» **HOW TO COMPLETE THIS TASK**: Every line below that carries the word "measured" needs to be copied.

» **MATERIAL PROVIDED**:
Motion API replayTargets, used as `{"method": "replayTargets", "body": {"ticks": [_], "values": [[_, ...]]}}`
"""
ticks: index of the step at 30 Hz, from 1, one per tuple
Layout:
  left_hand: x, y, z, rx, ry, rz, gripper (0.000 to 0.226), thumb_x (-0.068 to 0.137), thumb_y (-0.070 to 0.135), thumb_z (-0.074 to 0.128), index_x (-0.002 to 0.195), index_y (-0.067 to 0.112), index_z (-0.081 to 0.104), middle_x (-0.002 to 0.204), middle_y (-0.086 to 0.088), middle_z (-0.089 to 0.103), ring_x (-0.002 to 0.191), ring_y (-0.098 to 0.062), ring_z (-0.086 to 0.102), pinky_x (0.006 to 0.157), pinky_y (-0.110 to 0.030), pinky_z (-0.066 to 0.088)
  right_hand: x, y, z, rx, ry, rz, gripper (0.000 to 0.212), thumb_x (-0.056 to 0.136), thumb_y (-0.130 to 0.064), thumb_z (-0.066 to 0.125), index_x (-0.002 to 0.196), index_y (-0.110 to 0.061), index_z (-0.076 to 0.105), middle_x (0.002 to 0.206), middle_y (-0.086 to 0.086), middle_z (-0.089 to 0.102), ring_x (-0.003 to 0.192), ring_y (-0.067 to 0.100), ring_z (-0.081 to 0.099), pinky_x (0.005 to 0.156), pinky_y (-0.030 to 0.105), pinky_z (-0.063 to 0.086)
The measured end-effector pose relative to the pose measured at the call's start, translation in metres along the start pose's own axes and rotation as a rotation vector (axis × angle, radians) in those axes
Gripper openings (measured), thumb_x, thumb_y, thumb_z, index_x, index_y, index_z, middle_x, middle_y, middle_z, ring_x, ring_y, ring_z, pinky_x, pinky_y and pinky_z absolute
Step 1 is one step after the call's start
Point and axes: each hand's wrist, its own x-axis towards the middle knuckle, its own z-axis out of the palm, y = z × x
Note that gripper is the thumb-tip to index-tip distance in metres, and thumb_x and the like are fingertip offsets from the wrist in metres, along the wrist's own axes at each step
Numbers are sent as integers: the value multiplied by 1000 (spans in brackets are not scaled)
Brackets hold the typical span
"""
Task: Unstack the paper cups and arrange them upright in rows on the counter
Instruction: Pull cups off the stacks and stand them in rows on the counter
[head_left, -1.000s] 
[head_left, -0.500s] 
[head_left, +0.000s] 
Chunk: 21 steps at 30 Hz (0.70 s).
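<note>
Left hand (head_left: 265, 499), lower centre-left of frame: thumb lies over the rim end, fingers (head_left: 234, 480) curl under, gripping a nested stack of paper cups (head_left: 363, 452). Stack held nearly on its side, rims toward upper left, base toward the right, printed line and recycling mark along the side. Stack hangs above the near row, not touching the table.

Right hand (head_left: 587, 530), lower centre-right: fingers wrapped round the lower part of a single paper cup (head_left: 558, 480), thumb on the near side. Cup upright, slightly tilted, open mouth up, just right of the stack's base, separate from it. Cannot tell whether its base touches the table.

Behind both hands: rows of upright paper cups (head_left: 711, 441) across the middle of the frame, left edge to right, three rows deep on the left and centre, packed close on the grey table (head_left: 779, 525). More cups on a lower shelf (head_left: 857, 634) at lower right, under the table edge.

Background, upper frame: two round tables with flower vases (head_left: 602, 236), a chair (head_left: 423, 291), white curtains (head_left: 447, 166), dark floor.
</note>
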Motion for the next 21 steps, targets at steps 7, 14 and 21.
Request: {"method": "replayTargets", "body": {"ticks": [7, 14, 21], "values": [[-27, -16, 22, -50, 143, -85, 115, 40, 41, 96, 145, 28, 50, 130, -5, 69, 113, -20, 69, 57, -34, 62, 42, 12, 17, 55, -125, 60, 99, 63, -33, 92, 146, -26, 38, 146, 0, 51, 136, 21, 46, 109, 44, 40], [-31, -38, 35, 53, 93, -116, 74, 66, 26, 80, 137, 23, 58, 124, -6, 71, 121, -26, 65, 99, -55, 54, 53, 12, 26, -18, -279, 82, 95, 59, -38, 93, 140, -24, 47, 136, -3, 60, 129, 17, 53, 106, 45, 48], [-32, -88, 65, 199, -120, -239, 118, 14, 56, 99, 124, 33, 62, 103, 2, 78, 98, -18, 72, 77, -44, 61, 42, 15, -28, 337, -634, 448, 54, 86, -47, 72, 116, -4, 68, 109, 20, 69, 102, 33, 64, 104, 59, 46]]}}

» **SOLUTION TO THE PROBLEM**:
The measured end-effector pose relative to the pose measured at the call's start, translation in metres along the start pose's own axes and rotation as a rotation vector (axis × angle, radians) in those axes
Gripper openings (measured), thumb_x, thumb_y, thumb_z, index_x, index_y, index_z, middle_x, middle_y, middle_z, ring_x, ring_y, ring_z, pinky_x, pinky_y and pinky_z absolute

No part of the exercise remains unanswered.